* [What the task requires]: The expected result is the material below, reproduced exactly from its first line through the line containing "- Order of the".
┄┄┄┄┄┄┄┄┄┄┄┄┄┄┄┄┄┄┄┄
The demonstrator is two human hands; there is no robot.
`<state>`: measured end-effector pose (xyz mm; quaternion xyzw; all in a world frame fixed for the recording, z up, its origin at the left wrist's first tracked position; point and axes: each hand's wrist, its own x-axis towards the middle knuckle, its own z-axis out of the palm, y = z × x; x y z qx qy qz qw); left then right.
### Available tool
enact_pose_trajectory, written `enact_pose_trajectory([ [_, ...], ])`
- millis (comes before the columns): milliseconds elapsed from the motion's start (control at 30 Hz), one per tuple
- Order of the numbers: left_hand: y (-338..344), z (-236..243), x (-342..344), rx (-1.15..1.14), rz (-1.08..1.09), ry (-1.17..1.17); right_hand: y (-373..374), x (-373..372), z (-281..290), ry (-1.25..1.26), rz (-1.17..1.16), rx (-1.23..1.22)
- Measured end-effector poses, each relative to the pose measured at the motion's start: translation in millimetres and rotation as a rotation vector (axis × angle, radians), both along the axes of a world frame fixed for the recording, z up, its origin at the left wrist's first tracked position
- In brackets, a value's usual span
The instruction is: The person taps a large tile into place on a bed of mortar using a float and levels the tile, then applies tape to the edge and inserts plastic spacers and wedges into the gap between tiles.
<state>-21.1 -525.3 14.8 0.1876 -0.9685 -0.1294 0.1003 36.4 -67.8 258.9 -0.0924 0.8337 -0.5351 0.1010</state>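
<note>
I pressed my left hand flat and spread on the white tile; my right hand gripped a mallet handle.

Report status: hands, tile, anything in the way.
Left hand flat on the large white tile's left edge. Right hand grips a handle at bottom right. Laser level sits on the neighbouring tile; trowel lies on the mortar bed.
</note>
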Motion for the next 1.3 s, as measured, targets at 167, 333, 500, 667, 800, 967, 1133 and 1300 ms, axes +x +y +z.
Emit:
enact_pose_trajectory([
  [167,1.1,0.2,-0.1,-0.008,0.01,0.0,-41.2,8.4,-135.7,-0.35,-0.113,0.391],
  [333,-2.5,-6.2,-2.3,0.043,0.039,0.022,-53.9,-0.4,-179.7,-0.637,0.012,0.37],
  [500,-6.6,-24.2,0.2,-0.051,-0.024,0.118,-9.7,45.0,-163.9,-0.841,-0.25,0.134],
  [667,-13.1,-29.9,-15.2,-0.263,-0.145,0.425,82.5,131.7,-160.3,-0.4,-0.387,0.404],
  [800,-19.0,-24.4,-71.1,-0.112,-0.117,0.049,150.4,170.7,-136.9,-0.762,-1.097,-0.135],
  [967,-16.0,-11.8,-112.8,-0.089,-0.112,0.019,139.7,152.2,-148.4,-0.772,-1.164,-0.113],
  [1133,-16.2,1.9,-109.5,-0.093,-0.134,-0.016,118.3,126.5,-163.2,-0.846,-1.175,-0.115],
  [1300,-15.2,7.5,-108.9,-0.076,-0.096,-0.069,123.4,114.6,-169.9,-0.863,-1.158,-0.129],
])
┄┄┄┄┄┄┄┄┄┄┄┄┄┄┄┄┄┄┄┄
* [Finished exercise]:
The demonstrator is two human hands; there is no robot.
`<state>`: measured end-effector pose (xyz mm; quaternion xyzw; all in a world frame fixed for the recording, z up, its origin at the left wrist's first tracked position; point and axes: each hand's wrist, its own x-axis towards the middle knuckle, its own z-axis out of the palm, y = z × x; x y z qx qy qz qw); left then right.
### Available tool
enact_pose_trajectory, written `enact_pose_trajectory([ [_, ...], ])`
- millis (comes before the columns): milliseconds elapsed from the motion's start (control at 30 Hz), one per tuple
- Order of the numbers: left_hand: y (-338..344), z (-236..243), x (-342..344), rx (-1.15..1.14), rz (-1.08..1.09), ry (-1.17..1.17); right_hand: y (-373..374), x (-373..372), z (-281..290), ry (-1.25..1.26), rz (-1.17..1.16), rx (-1.23..1.22)

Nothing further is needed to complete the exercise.